I love how, nearly from the start, novels have satirized other genres, commented upon themselves, made claims about storytelling, described how a good novel requires a wise and critical reader. I just love that.
The missing link between Don Quixote and Northanger Abbey might be a 1752 novel by Charlotte Lennox called The Female Quixote, or the Adventures of Arabella (thanks, Wikipedia). It's the comic story of a girl who has read too much and convinced herself that she should behave like a beautiful and dazzling romance heroine. Thus she is ancestor to Catherine Morland, Tatiana Larina and Emma Bovary.
And also to Briony Tallis. Because I may be stabbing in the dark here, but I think I've discovered an Atonement allusion/in-joke. In the novel, 13-year-old Briony writes a play called The Trials of Arabella, and her plot has some similarities to Lennox's. Lennox's Arabella "suffers a severe illness caused by her leap into a river to escape imaginary ravishers" (source) and during her convalescence finally realizes that she can no longer live her life as a romance. Briony's Arabella "contracts cholera during an impetuous dash towards a seaside town with her intended" and during her convalescence realizes that "love which did not build a foundation on good sense was doomed" (source).

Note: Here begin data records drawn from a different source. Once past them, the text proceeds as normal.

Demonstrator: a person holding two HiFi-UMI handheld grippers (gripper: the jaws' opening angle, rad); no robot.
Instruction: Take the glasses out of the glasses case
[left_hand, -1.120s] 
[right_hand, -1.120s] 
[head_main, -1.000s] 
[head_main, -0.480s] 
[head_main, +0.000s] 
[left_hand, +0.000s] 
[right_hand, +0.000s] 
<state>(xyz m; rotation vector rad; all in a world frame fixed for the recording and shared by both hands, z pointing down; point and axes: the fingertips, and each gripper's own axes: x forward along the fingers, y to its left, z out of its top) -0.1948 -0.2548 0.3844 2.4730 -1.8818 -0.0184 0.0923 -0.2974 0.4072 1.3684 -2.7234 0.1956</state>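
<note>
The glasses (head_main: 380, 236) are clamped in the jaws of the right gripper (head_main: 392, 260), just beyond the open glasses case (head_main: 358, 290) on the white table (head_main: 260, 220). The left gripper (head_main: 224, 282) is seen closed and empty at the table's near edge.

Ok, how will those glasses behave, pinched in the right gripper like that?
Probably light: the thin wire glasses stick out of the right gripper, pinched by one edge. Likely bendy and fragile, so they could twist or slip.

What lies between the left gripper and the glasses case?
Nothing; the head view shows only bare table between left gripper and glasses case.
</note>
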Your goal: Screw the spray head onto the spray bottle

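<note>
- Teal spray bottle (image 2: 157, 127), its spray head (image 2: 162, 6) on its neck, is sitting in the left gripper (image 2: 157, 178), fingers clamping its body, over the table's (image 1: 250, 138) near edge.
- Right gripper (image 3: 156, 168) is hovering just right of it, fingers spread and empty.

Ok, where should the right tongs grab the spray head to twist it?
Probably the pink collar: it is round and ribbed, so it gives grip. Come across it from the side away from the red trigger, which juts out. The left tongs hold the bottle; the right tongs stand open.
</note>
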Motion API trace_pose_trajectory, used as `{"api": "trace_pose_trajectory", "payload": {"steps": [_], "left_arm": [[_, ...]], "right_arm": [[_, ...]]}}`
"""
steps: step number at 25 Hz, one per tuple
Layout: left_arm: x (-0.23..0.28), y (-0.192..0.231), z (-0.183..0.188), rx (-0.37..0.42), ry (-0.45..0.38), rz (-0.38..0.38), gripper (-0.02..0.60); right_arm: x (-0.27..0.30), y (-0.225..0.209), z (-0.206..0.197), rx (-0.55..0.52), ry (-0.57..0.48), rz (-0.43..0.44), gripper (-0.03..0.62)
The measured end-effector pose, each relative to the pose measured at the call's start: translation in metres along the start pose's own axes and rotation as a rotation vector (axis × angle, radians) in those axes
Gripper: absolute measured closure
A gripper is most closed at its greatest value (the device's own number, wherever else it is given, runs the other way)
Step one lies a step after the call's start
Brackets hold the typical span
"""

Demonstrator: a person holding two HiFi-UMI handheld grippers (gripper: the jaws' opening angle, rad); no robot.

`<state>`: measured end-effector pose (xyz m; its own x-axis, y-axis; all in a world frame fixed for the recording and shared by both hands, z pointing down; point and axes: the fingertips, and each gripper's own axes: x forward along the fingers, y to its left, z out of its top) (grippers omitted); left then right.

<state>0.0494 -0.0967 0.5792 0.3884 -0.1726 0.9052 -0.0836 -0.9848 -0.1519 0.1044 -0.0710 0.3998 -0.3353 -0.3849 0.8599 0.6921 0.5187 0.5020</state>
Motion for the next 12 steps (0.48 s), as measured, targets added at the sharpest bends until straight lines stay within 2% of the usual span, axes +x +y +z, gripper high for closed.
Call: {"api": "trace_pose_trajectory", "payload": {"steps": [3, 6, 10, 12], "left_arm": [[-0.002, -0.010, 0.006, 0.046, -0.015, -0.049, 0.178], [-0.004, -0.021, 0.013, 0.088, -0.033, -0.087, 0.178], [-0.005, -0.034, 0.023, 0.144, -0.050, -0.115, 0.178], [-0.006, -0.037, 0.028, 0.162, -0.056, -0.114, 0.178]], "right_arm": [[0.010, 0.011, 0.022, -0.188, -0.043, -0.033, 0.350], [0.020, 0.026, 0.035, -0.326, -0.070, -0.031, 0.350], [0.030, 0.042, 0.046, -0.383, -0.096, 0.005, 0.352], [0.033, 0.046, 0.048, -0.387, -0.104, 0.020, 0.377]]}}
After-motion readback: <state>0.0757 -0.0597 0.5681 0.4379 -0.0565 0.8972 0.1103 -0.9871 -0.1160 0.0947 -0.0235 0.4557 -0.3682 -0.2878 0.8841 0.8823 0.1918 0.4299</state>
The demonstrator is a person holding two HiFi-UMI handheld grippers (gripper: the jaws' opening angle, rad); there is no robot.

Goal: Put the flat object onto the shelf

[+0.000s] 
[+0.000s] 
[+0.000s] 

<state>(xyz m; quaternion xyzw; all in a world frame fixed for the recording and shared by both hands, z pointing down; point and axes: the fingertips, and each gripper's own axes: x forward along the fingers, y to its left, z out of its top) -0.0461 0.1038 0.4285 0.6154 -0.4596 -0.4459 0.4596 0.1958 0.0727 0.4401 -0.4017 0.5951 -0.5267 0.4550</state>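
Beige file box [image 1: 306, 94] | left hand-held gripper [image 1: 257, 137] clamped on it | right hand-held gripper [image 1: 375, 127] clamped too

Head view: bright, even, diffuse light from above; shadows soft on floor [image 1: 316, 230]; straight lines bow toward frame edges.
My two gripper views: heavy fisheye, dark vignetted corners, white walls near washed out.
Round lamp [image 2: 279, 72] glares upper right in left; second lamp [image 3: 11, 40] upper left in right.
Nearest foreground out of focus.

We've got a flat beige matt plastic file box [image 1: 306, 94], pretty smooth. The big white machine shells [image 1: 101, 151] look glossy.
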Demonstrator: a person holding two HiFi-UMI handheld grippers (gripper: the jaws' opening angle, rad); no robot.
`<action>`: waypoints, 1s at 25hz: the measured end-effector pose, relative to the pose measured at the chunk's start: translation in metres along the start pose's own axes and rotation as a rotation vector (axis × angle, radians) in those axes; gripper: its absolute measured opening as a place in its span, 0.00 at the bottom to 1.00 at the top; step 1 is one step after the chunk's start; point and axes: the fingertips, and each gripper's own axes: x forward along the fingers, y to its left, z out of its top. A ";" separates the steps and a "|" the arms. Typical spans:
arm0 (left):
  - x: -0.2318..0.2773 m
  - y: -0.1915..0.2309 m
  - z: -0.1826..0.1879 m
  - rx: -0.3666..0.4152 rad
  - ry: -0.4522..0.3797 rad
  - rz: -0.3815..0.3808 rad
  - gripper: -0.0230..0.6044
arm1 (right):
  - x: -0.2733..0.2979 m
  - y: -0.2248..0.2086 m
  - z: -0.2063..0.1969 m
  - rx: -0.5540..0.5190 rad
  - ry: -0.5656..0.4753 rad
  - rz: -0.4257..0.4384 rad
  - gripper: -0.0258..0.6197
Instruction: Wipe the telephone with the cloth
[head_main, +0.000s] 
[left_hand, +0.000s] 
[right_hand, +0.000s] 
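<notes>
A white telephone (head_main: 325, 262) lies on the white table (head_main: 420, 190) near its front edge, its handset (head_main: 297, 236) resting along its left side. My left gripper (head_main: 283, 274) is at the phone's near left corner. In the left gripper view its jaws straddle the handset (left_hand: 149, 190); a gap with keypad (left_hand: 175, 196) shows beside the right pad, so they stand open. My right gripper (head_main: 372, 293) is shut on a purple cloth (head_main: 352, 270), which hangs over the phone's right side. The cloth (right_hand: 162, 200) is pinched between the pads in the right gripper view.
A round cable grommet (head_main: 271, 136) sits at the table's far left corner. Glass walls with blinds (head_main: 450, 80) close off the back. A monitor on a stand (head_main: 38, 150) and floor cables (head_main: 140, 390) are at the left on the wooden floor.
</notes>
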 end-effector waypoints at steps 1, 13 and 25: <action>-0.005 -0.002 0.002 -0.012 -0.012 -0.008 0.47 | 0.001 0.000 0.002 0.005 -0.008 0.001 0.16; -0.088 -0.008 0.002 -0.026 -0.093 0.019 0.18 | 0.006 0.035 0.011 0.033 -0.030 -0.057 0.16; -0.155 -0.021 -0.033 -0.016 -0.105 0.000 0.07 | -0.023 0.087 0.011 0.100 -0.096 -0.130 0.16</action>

The more I think about Atonement the more it seems to self-consciously tie in with various literary traditions: country-house novel, war novel, modernist novel of shifting perceptions... and now, with references to Northanger Abbey and The Female Quixote, novels about reading the world versus reading a novel. And that's what gives it so much resonance and power--its reshaping of past traditions. Isn't the world's literary heritage grand?